Agreements Within Sponsor Firms Lead to Similar Problems

The discussion turned from relationships between CMOs and sponsors to similar issues that can arise within companies regarding internal agreements and product transfer between sites.

“What is getting to be a real question with all the multi-national companies now having plants all around the world,” a conference attendee pointed out, is “who are you going to hold accountable” when product purchased from a “sister company” in another country has been audited by the corporate function but has not been audited by the plant receiving the material.

Friedman responded that communications and interactions in organizations are always a challenge, especially as organizations get bigger and are geographically diffuse.  “In those circumstances,” it may be “even more important for senior management to take the responsibility to assure that there is information sharing in the organization, and that clear roles and responsibilities are in place.”

The DMPQ director referenced ICH Q10, noting that “Q10 was written by industry and the regulators” and provides guidance for what a “good quality management system” should contain to be effective.

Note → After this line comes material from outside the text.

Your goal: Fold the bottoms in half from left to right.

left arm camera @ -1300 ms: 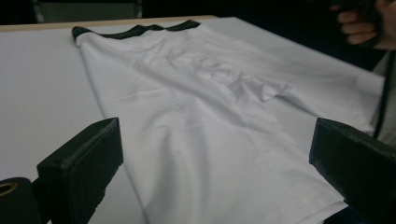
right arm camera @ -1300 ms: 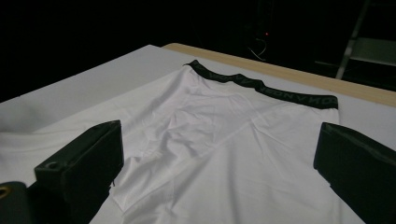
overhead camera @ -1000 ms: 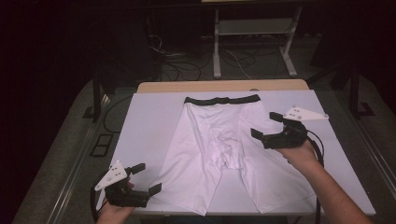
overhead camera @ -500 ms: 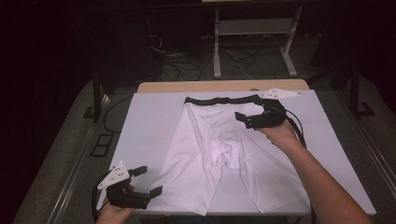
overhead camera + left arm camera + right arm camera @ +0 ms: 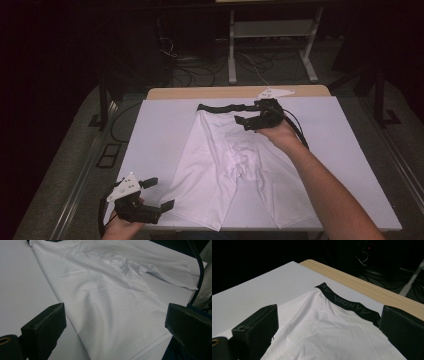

“I hear these things often – that regulatory affairs and production, or QA and production, or R&D and commercial” do not communicate as they should, Friedman commented.

“Whoever is doing [an audit] needs to take responsibility for showing that it is effective,” and then needs to share it within the organization to ensure everyone who needs to see it does.

“At FDA, we have the same issues,” he noted, “but the fact is that we found a way now with meager resources to assure that inspection reports are now available throughout FDA,” which demonstrates that it is possible.